Raw data Start Marker
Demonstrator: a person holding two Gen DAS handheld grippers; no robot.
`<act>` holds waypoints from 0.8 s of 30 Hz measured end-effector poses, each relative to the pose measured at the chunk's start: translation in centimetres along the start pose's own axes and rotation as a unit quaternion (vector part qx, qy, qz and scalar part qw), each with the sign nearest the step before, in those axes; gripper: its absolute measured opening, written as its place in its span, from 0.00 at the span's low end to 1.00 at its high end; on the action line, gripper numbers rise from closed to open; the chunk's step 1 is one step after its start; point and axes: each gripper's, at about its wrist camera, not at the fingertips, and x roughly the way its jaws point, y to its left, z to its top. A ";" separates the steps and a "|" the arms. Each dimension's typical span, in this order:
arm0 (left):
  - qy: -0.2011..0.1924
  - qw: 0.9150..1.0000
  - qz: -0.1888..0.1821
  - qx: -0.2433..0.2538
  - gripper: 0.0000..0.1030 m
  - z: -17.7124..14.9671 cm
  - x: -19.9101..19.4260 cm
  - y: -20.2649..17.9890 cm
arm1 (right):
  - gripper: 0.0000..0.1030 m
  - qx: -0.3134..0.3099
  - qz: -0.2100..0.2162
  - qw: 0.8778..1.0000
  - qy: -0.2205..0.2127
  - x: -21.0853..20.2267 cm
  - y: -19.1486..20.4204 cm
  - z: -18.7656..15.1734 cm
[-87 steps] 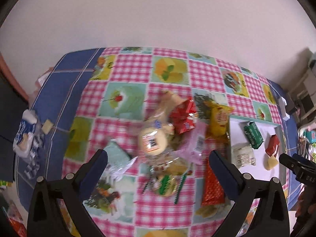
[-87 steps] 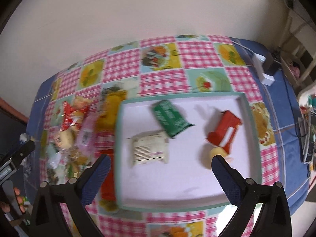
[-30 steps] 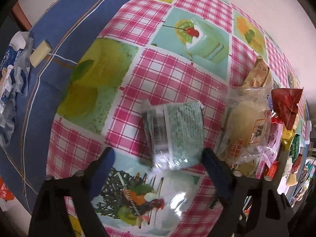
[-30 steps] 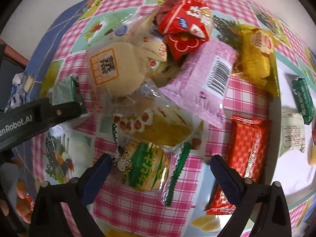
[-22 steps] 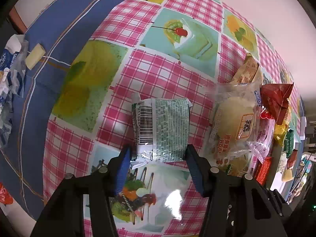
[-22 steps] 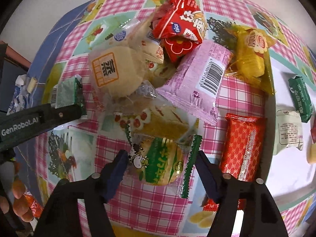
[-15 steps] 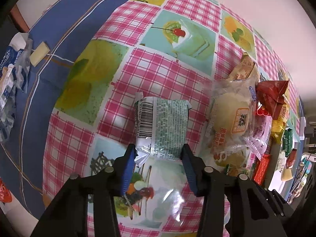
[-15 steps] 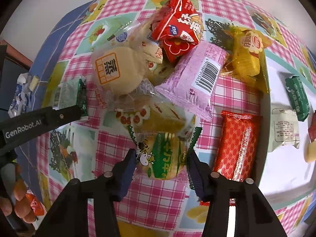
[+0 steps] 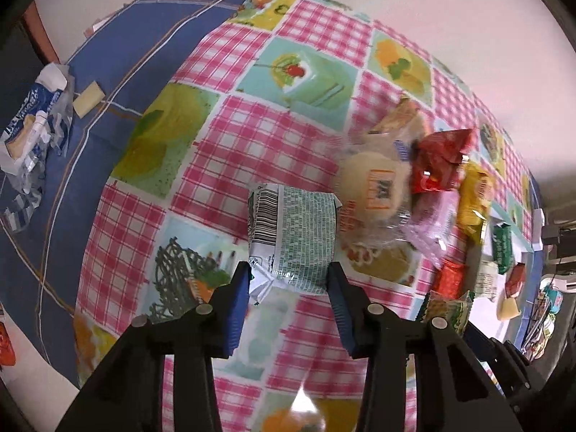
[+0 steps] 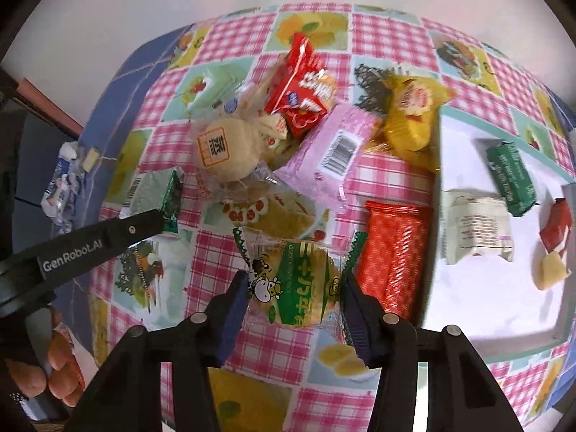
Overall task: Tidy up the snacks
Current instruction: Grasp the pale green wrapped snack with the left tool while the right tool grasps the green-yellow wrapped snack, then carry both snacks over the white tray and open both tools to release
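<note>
Right wrist view shows the checked surface (image 10: 388,39) with a white tray (image 10: 504,136) at its right and a heap of snacks (image 10: 288,136) beside it. Both grippers have just closed. The right gripper (image 10: 293,300) clamps a round green-labelled biscuit pack (image 10: 298,284); the left gripper (image 9: 289,284) pinches a green foil packet (image 9: 293,239) by its near end, left of the heap.

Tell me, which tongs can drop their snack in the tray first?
Probably the right tongs. Their green-and-yellow cow packet hangs nearer the white tray; the left tongs' green packet sits beyond the snack pile.
</note>
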 end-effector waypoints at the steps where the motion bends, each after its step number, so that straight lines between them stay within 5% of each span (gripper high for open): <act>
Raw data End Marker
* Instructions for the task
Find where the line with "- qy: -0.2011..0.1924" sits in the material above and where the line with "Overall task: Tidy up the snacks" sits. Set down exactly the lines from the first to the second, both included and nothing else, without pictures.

* Reply to the exercise
  - qy: -0.2011..0.1924
  - qw: 0.9150..1.0000
  - qz: -0.1888..0.1821
  - qx: -0.2433..0.2538
  - gripper: 0.0000..0.1030 m
  - z: -17.7124..14.9671 cm
  - x: -19.9101..19.4260 cm
  - y: -20.2649..17.9890 cm
arm1 (right):
  - gripper: 0.0000..0.1030 m
  - qx: -0.3134..0.3099
  - qz: -0.2100..0.2162
  - qw: 0.8778..1.0000
  - qy: -0.2205..0.2127
  - x: -21.0853..20.2267 cm
  - y: -19.1486..20.4204 cm
  - z: -18.7656..15.1734 cm
[-87 steps] 
[-87 steps] 
[-30 steps] 
[-30 steps] 
[-22 steps] 
[-22 steps] 
[-15 steps] 
[-15 steps] 
[+0 steps] 
[+0 steps] 
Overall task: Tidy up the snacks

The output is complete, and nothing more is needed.